- _WHAT IS EXPECTED_: Go over the entries and report the lines where the word "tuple" occurs.

- _DATA EXCERPTS_:
______________________________

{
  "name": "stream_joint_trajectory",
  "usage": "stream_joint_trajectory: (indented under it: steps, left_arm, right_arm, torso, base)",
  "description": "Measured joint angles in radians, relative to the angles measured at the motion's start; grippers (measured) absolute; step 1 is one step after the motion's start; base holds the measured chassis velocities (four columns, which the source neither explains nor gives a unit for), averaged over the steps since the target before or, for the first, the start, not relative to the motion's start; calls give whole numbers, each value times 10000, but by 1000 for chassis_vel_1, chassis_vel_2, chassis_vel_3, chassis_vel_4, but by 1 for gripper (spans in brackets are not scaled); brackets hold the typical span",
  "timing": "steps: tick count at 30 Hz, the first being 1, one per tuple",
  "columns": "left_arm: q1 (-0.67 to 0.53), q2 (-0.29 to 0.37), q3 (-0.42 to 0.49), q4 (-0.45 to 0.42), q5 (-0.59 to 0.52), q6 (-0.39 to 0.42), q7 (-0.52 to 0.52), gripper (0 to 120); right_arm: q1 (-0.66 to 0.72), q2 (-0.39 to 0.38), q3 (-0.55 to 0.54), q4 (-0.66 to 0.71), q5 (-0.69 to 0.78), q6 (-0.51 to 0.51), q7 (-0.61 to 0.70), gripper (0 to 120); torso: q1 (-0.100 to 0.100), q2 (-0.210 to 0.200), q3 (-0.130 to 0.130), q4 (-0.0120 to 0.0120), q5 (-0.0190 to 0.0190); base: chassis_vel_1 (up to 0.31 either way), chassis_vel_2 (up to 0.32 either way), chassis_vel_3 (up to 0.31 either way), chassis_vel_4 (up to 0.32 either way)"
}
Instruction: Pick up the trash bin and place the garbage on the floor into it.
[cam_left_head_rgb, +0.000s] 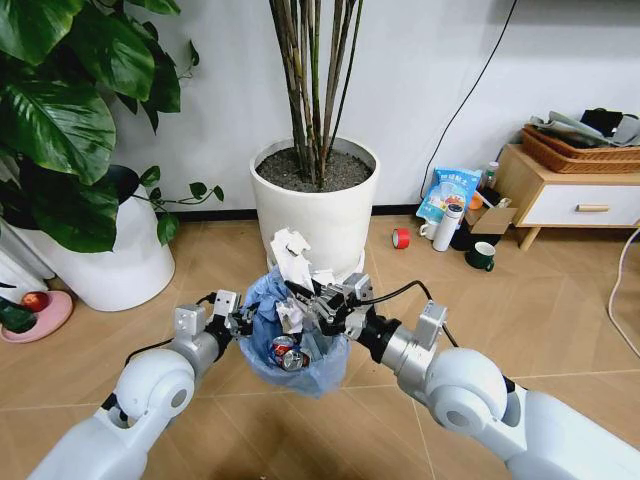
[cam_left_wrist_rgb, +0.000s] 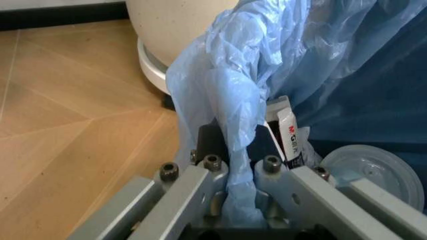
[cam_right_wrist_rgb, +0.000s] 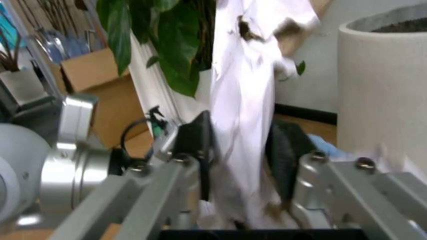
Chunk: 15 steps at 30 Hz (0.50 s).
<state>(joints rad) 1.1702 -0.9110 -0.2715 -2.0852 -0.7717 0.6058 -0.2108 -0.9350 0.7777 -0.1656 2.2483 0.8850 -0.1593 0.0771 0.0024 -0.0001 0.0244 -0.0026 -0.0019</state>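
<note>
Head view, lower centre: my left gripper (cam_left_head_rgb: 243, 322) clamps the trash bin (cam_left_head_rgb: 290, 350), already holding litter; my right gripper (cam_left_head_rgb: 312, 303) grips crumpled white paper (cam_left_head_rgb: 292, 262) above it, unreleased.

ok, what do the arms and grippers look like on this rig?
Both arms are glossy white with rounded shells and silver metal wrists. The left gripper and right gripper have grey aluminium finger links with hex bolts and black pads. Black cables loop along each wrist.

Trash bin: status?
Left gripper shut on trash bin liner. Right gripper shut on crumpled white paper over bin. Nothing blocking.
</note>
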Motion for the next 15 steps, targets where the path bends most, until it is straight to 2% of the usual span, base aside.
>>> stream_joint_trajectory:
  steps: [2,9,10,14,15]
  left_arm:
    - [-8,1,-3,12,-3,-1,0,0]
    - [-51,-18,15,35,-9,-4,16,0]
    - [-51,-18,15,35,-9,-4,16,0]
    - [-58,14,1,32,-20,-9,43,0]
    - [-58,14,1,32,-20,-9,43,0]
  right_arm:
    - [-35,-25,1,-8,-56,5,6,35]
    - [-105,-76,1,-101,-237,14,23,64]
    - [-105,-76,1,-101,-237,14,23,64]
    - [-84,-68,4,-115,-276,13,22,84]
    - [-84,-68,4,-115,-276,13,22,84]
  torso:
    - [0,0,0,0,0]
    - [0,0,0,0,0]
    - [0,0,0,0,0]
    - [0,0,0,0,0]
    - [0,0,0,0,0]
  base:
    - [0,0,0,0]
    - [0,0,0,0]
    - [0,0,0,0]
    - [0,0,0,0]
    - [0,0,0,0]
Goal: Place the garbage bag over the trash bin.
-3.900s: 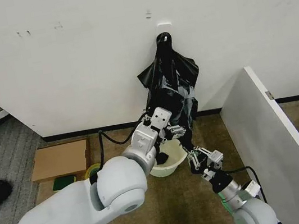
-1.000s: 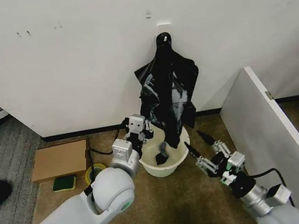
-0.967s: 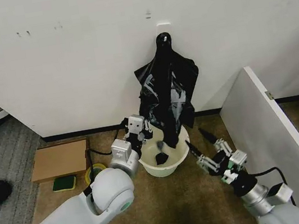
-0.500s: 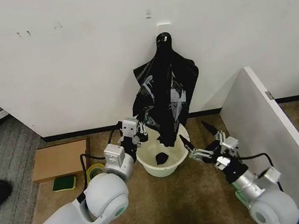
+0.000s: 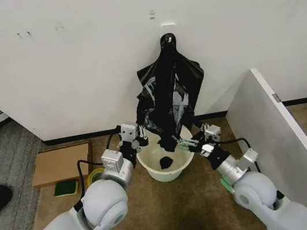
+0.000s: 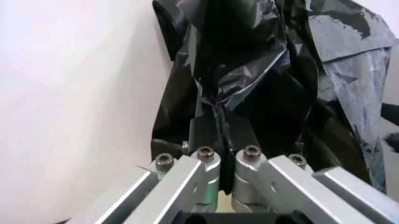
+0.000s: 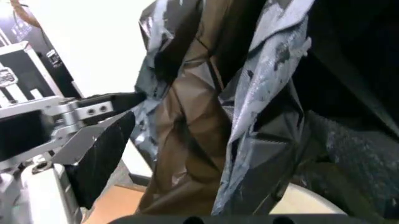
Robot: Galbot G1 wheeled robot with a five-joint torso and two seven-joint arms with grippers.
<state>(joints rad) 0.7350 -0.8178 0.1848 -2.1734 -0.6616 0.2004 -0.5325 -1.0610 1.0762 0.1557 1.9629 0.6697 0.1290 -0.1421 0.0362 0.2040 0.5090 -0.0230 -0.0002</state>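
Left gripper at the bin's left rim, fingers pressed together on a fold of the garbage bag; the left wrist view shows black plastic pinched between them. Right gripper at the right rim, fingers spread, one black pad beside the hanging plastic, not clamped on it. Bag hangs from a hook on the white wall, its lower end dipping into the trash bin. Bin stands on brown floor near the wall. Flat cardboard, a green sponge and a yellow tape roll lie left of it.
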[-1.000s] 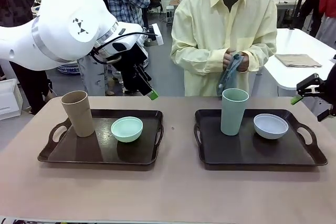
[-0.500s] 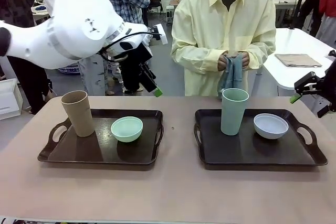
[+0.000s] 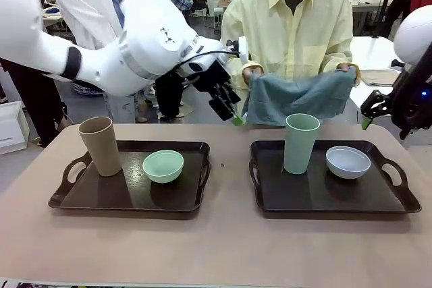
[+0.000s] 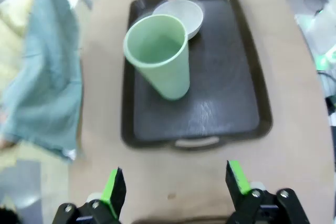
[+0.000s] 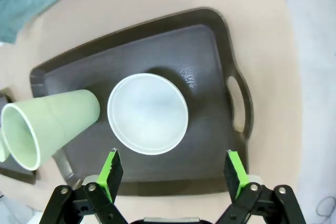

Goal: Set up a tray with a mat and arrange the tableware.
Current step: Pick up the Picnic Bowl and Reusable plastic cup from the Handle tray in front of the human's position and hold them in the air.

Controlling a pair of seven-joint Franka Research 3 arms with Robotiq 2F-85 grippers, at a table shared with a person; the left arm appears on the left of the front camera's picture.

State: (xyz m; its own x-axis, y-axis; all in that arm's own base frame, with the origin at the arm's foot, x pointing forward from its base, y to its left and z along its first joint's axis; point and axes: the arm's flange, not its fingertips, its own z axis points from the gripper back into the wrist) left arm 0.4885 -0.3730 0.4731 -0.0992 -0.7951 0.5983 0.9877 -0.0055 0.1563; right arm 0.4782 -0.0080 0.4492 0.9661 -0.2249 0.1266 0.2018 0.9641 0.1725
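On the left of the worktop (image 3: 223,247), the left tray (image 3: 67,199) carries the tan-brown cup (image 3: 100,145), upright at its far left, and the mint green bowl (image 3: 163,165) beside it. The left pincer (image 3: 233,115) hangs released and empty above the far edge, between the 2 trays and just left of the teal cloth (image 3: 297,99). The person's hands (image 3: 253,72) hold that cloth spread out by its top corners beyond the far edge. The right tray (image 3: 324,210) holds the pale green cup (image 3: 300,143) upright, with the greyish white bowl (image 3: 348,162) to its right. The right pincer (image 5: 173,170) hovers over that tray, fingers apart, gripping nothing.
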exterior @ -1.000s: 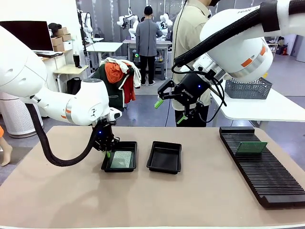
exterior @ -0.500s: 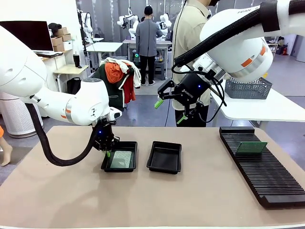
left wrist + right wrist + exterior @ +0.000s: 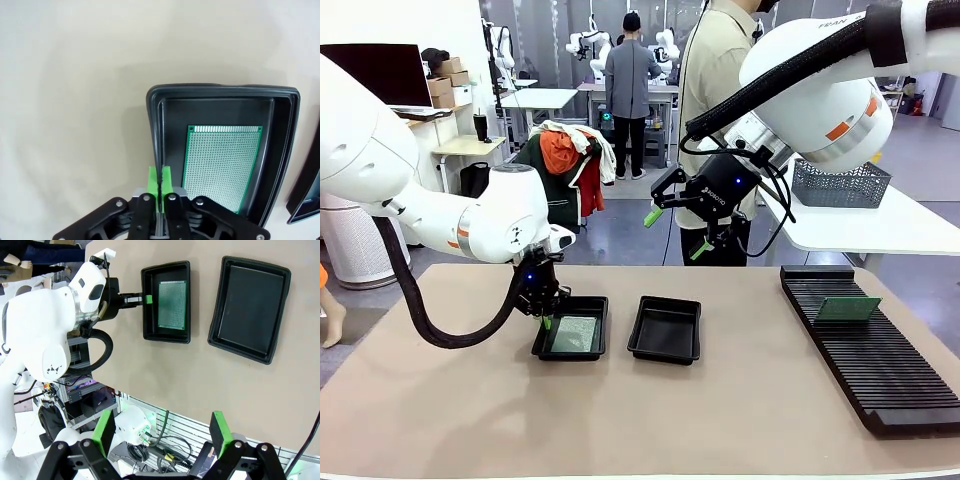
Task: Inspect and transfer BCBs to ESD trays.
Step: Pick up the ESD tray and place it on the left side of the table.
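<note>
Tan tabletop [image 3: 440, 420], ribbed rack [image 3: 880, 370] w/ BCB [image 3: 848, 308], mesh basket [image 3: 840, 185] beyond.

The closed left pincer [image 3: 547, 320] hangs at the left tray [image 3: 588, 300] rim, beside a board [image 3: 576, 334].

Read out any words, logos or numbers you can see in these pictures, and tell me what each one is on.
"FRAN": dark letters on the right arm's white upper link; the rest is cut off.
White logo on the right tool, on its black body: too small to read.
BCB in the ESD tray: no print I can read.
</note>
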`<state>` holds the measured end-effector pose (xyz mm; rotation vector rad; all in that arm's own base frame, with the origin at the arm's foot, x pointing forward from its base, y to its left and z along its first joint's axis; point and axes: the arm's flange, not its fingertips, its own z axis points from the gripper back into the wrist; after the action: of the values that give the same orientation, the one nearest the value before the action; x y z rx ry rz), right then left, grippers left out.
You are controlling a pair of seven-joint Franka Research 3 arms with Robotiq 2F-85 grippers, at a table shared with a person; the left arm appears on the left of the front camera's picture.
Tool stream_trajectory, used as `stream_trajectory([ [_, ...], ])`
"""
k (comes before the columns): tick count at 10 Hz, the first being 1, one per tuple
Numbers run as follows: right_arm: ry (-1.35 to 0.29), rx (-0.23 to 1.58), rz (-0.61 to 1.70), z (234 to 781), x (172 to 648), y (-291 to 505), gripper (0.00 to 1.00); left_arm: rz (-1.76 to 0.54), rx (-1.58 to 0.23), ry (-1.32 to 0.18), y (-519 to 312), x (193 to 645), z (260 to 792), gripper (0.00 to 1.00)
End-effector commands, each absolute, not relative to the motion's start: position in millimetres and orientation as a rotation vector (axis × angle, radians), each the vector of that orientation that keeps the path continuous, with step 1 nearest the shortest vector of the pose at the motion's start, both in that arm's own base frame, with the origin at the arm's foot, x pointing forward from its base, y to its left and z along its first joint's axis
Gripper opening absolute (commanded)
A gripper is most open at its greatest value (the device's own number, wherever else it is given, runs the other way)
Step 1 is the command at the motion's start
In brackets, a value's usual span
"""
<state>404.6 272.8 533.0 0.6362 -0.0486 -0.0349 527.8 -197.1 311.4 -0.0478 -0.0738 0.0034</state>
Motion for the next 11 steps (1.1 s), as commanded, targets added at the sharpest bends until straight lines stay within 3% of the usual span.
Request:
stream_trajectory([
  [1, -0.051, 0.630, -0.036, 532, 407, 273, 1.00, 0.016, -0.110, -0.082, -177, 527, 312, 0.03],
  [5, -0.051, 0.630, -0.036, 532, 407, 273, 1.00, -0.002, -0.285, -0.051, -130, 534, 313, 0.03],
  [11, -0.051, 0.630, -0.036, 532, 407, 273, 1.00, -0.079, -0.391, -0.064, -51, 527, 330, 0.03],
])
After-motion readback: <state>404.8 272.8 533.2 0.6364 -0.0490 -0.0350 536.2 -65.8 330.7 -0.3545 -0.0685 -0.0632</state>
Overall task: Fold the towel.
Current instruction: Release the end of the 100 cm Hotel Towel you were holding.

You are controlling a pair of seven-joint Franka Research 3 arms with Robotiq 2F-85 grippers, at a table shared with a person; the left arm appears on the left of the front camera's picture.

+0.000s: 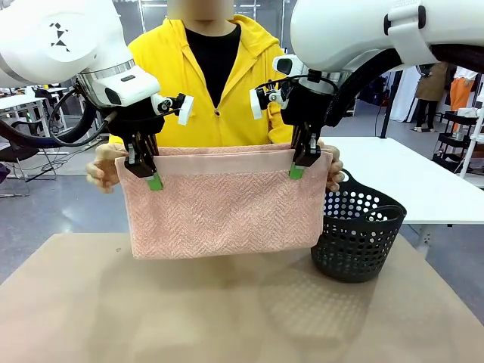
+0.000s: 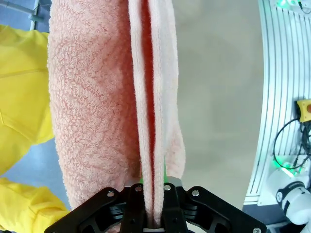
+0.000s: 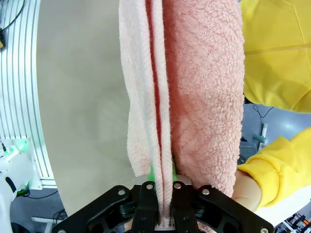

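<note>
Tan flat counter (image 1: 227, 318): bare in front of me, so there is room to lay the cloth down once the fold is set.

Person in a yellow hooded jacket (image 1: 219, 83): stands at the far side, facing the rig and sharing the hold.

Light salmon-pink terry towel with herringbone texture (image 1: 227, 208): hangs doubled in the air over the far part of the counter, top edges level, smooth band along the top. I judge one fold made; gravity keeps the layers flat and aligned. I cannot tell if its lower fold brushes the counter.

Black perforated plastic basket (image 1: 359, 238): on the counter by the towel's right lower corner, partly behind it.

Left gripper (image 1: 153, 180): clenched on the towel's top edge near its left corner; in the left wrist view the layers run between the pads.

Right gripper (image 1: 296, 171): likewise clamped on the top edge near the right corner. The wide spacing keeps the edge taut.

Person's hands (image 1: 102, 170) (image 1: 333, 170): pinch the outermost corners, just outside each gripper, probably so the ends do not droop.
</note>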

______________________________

- _WRITTEN RESPONSE_:
  "timing": "steps: tick count at 30 Hz, the first being 1, one per tuple",
k (comes before the columns): tick count at 10 Hz, the first being 1, one per tuple

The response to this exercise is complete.